Я бы рекомендовал провести аудит сайта и выяснить, какие плагины используются. Иногда это может быть немного субъективным и сводиться к предпочтениям. Я склонен быть настолько безжалостным, насколько это возможно, когда дело доходит до использования плагинов — их так много! Старайтесь использовать только плагины самых авторитетных разработчиков, которых вы только можете найти. Это не значит, что это компания. Есть разработчики, которые имеют хорошую репутацию в том, что они способны быстро исправить ситуацию или имеют отличную поддержку. Это то, что нужно искать.

Контрольный список того, что вы должны делать, когда наследуете сайт:

  • Вы создали резервную копию своего сайта, по крайней мере, до такой степени, что вы можете откатить его до того, что было, когда вы его получили. Это, наверное, важная вещь.
  • Следовать лучшим практикам было бы моим первым делом, документация сообщества очень полная.
  • Убедитесь, что вы установили плагин безопасности, что вы изучили параметры и используете его правильно.
  • Убедитесь, что все обновлено, включая темы и плагины. Убедитесь, что у вас есть лицензии на любые премиальные плагины.
  • Сообщите клиенту о рисках, спланируйте свои дальнейшие действия на основе стоимости сайтов, которыми вы управляете.

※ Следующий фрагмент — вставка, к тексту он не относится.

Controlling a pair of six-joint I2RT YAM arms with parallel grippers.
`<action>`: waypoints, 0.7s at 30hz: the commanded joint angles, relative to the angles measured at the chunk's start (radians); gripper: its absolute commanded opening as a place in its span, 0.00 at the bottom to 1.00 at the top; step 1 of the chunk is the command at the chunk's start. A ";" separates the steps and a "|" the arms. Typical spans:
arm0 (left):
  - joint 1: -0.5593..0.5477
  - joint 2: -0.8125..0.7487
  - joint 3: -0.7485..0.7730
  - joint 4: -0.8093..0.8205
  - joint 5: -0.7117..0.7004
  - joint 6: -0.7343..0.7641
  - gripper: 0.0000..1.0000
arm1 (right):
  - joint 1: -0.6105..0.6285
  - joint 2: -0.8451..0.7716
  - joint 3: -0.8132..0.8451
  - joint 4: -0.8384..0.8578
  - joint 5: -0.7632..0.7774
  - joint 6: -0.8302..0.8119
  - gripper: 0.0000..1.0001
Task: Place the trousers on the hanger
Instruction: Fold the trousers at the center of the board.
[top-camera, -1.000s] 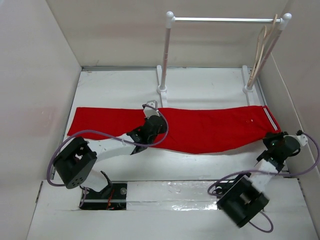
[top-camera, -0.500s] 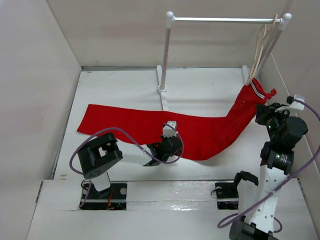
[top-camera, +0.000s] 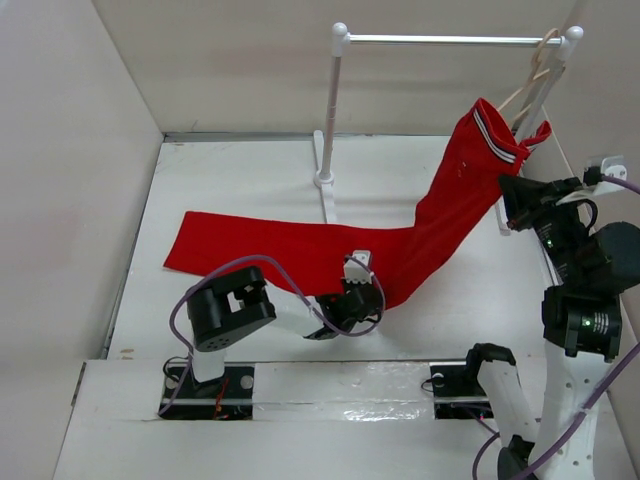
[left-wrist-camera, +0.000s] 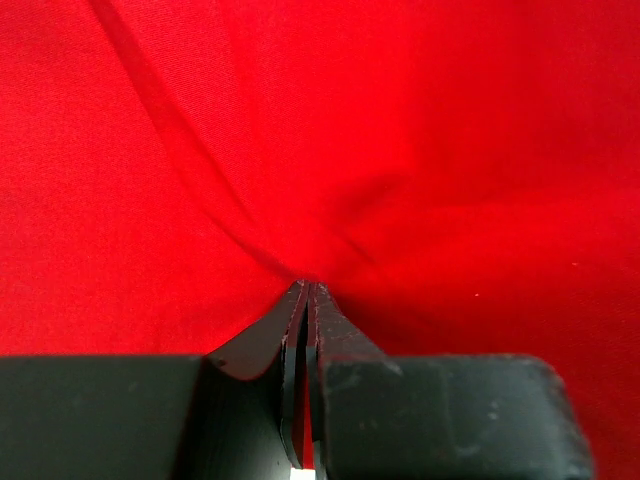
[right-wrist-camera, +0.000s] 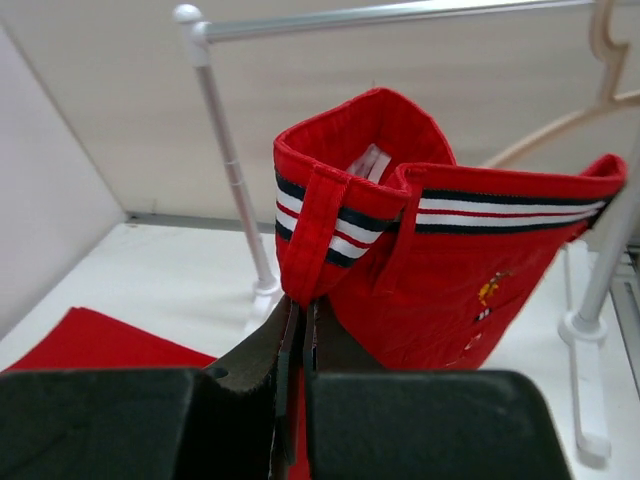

Я думаю, что если вы наследуете сайт, вы должны сказать: «Мы не создавали его, мы не написали много этого кода. Но мы собираемся сделать все, что в наших силах, чтобы убедиться, что вы в хороших руках ». Я знаю, это немного тепло и нечетко, но это действительно лучшее, что мы можем сделать, потому что есть много сайтов там, которые были построены и остались с владельцем сайта. Этакий подход — вот ключи, увидимся позже . Однако большинство из нас уже думают о веб-сайте как о работе в процессе. Это живая «вещь», поэтому клиенты действительно ценят это, когда кто-то хочет взять их за руку и помочь им через то, что они не обязательно понимают. Вы просто должны попытаться обучить их и убедиться, что они понимают, что всегда есть риски. Это не просто «сборка и свалка» ; Если вы хотите надежного присутствия в Интернете, оно не только новое и блестящее, но и обеспечивает его поддержание и безопасность.

В: Есть ли сайт, на котором перечислены хорошие и плохие плагины для WordPress Security?

Крис: Это будет субъективно. Так же, как если бы мы искали социальное подтверждение в Amazon или магазине приложений, вот те вещи, которые будут определять мое решение:

  • Это в официальном каталоге плагинов WordPress?
  • Есть ли у нее звездные рейтинги?
  • Сколько активных установок у него сейчас?
  • Когда он последний раз обновлялся?
  • Сколько запросов поддержки у него есть?

Просто помните, что ничто не сравнится с общением с другими разработчиками или владельцами сайтов. Кроме того, я бы также порекомендовал посетить форумы поддержки WordPress, там есть несколько очень опытных людей, готовых помочь тем, кто в этом нуждается, просто убедитесь, что вы прочитали страницу приветствия .

Если вы исследуете с нуля, просто посмотрите на статьи. Вы обнаружите, что есть много людей, которые пишут об этом материале и действительно углубятся в особенности.

Краткое примечание по плагинам. Если что-то не обновлялось в течение двух лет, оно будет помечено в официальном каталоге плагинов. Держитесь подальше от них, потому что они, вероятно, будут либо проблемными с точки зрения поддержки, либо потенциальным кошмаром с точки зрения безопасности.

Проще просто нажать кнопку и установить плагин. Помните, что в конечном итоге эти сайты появятся в течение длительного времени, поэтому убедитесь, что мы имеем дело с чем-то надежным.

И более

В этом резюме мы могли бы охватить лишь так много всего, но о многом мы еще не говорили. Посмотрите остальную часть вебинара ниже, чтобы увидеть остальную часть нашего обсуждения. Приятного просмотра!

Наш вебинар по работе с WordPress Security с Крисом можно найти в нашей подборке « Учись у экспертов» . Проверьте это, чтобы увидеть переговоры с другими экспертами отрасли, такими как Крис Койер и другие.